[Records from a data collection]
= = =

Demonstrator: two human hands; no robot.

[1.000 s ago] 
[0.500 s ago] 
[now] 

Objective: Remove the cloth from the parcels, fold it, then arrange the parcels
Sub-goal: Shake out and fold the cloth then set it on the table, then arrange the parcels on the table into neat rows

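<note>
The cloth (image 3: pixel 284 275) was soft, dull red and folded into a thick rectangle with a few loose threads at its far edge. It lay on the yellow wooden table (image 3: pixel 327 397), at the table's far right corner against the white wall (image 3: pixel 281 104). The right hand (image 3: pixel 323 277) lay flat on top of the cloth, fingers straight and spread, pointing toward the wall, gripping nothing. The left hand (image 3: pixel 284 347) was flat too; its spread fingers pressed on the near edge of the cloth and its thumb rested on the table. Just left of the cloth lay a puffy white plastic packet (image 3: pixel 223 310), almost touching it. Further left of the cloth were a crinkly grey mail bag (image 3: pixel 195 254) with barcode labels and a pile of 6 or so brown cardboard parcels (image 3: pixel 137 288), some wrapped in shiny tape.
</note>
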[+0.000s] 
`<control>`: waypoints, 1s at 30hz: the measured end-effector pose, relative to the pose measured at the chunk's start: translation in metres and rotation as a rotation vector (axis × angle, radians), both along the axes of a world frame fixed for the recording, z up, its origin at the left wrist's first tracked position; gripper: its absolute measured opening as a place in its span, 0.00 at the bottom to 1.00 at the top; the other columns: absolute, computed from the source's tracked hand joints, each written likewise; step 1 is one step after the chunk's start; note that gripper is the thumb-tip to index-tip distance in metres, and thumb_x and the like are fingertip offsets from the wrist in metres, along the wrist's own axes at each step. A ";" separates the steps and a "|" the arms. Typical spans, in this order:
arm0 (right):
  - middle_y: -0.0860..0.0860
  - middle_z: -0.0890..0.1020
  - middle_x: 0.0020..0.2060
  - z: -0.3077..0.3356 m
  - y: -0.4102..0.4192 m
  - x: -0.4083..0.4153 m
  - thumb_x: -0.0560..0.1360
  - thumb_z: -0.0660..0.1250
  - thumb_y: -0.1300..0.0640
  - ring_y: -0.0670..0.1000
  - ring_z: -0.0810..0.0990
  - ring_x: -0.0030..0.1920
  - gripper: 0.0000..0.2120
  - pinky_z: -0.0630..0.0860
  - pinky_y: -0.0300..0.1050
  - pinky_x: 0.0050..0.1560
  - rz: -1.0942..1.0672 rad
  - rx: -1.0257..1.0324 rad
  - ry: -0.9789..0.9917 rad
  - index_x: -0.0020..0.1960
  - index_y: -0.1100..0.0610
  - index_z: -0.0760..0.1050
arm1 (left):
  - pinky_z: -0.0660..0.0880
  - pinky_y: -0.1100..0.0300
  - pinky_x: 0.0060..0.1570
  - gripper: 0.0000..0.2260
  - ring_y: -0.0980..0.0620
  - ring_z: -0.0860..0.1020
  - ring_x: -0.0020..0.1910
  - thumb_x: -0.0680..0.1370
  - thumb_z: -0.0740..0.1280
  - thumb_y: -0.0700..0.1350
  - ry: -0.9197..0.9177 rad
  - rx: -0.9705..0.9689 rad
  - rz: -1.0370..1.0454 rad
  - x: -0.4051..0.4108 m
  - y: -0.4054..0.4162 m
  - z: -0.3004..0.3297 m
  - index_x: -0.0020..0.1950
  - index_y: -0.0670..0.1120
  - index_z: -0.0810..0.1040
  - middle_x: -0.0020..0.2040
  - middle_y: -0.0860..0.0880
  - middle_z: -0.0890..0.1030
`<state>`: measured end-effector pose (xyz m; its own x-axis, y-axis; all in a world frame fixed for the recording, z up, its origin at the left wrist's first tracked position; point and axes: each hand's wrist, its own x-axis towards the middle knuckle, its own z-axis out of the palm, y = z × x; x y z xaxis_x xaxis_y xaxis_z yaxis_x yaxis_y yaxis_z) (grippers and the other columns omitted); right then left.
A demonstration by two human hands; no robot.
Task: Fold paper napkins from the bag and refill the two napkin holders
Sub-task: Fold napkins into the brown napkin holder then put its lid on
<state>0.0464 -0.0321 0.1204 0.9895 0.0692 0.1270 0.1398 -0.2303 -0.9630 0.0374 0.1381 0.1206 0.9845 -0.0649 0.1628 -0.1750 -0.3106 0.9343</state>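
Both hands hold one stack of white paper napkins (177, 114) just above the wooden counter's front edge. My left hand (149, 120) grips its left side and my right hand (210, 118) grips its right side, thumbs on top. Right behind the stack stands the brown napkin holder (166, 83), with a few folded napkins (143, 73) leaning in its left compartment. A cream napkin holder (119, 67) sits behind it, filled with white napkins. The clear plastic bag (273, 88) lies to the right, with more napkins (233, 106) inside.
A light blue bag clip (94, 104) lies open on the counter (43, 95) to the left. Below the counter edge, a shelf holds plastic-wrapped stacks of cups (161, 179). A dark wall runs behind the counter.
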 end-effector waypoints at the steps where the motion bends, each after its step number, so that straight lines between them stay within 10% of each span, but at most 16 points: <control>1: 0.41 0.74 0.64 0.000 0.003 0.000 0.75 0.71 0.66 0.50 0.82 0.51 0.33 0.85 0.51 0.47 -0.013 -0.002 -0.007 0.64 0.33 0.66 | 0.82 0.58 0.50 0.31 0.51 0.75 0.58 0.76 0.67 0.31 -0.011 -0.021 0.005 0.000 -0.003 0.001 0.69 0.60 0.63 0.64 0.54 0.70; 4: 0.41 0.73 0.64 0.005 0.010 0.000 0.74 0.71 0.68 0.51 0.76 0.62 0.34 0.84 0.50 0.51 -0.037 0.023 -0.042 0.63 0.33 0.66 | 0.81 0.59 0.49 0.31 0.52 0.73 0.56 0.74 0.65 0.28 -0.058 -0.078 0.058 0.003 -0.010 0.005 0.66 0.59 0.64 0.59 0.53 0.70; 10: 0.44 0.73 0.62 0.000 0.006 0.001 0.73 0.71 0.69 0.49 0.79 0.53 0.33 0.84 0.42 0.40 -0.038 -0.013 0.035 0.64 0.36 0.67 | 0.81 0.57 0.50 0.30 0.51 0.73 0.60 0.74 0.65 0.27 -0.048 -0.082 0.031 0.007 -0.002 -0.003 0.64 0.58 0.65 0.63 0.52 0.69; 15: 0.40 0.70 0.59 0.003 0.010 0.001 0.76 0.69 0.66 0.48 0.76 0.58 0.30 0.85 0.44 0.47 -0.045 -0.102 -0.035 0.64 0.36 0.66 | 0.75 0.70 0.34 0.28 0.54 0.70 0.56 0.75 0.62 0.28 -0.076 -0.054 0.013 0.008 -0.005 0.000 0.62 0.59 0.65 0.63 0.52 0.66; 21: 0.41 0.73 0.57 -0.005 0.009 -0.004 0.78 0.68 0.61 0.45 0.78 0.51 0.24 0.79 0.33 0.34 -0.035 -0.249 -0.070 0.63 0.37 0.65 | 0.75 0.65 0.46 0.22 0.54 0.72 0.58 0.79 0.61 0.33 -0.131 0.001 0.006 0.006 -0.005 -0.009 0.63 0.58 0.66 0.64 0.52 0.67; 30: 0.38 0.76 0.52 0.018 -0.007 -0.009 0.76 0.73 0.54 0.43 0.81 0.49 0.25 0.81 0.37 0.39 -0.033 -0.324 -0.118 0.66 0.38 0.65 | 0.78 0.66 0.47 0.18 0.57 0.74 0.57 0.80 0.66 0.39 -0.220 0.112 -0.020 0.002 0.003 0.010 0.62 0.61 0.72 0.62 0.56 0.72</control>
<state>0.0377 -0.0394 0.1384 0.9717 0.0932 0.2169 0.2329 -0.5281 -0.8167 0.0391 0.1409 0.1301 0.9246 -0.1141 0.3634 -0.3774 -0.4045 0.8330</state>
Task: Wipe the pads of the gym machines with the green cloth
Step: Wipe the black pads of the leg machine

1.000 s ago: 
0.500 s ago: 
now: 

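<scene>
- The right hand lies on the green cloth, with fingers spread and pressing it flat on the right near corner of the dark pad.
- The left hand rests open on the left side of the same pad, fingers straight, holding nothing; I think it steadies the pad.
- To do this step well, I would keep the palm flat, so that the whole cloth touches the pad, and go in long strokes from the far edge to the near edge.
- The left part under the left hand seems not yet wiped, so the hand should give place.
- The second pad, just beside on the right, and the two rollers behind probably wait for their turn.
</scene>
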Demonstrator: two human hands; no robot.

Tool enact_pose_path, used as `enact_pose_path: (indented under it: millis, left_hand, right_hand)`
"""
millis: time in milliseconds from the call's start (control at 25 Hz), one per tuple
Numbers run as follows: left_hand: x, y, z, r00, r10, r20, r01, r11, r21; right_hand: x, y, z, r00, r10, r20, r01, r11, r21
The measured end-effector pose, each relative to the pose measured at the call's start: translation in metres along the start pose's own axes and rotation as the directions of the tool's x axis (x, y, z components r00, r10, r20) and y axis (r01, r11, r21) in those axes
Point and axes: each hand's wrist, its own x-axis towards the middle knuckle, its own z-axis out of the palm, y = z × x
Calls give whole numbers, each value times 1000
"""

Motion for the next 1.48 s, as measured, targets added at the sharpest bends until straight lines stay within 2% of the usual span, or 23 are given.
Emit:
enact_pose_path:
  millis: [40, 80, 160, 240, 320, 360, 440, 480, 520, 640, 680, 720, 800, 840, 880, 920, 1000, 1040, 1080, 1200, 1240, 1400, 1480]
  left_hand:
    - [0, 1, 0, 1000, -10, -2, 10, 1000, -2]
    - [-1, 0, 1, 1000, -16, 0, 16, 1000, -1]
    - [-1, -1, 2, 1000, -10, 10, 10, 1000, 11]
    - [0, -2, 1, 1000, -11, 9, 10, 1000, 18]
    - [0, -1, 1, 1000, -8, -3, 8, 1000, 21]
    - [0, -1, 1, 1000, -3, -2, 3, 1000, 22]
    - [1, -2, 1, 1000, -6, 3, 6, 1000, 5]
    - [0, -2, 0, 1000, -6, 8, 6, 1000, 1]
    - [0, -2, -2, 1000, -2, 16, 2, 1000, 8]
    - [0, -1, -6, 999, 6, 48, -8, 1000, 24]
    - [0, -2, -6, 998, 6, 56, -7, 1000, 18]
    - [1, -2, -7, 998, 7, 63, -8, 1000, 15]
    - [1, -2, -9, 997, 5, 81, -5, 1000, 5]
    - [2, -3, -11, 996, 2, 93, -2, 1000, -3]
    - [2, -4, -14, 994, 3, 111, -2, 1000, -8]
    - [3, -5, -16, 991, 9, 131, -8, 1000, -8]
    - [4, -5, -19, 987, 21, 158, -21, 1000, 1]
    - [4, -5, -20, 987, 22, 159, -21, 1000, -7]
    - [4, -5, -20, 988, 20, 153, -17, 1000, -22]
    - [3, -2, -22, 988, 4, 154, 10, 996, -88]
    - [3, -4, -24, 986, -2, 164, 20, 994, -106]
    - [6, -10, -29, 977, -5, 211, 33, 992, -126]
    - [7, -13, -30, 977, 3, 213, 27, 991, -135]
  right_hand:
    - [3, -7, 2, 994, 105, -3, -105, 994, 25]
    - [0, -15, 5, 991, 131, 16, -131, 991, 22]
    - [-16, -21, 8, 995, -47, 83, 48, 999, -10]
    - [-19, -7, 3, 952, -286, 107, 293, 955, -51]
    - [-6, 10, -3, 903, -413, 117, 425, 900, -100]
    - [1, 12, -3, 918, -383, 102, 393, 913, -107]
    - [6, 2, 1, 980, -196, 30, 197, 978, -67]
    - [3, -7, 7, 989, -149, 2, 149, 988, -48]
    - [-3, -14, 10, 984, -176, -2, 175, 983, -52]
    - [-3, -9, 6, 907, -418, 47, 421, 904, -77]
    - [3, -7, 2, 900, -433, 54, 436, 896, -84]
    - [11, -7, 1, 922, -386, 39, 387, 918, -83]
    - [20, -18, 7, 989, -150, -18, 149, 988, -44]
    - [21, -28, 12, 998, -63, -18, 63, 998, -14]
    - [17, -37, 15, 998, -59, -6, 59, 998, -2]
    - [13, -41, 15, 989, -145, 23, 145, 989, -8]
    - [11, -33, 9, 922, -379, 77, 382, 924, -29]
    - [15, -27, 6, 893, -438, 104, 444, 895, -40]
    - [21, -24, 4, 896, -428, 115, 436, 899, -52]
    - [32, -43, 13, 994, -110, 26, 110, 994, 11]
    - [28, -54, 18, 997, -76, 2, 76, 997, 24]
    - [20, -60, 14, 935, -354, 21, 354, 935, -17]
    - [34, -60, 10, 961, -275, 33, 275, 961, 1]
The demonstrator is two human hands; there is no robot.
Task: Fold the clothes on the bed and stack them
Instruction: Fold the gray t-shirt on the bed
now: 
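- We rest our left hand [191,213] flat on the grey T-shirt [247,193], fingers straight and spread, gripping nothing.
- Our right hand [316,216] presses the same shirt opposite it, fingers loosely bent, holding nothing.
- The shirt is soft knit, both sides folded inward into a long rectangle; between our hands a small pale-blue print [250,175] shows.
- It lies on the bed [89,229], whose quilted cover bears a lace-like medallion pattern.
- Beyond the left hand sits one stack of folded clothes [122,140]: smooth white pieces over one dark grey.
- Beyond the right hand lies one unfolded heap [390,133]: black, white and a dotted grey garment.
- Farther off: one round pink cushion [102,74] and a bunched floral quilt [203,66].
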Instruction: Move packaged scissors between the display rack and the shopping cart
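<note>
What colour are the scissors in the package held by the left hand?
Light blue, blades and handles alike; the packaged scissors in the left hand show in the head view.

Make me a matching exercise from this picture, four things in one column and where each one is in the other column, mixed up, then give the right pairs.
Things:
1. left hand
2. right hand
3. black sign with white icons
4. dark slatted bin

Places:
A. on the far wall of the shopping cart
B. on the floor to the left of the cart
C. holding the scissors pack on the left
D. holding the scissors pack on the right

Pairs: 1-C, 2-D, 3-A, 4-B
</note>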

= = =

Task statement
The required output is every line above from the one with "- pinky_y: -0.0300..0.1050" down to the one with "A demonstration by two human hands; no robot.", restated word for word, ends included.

Response area
  - pinky_y: -0.0300..0.1050
  - pinky_x: 0.0050..0.1560
  - rz: -1.0942..1.0672 rad
  - rx: -1.0257..1.0324 rad
  - ry: -0.9789..0.9917 rad
  - index_x: -0.0020..0.1960
  - index_y: -0.1100..0.0610
  - index_z: -0.0760..0.1050
arm1 (left):
  - pinky_z: -0.0660..0.0880
  - pinky_y: -0.1100..0.0300
  - pinky_x: 0.0060..0.1570
  - gripper: 0.0000..0.2260
  - ring_y: -0.0980..0.0620
  - ring_z: -0.0860..0.1020
  - ring_x: -0.0020..0.1910
  - thumb_x: -0.0680..0.1370
  - thumb_z: -0.0740..0.1280
  - thumb_y: -0.0700..0.1350
  - ry: -0.9197..0.9177 rad
  - rx: -0.9705..0.9689 rad
  - rz: -1.0370..1.0454 rad
  - x: -0.4051..0.4108 m
  - y: -0.4054..0.4162 m
  - z: -0.3004..0.3297 m
  - index_x: -0.0020..0.1950
  - index_y: -0.0670..0.1120
  - index_z: -0.0810..0.1040
  - middle_x: -0.0020..0.2040
  - middle_y: -0.0860..0.0880
  - middle_z: -0.0890..0.1030
`<state>`: measured end-effector pose (xyz m; its own x-axis, y-axis; all in a world frame fixed for the recording, z up, its origin at the left wrist's first tracked position; point and axes: each hand's wrist, its own x-axis towards the middle knuckle, its own z-axis out of the palm, y = z × x; x y z xaxis_x xaxis_y xaxis_z yaxis_x yaxis_y yaxis_z) (grippers and the other columns omitted); right then left.
A demonstration by two human hands; no robot.

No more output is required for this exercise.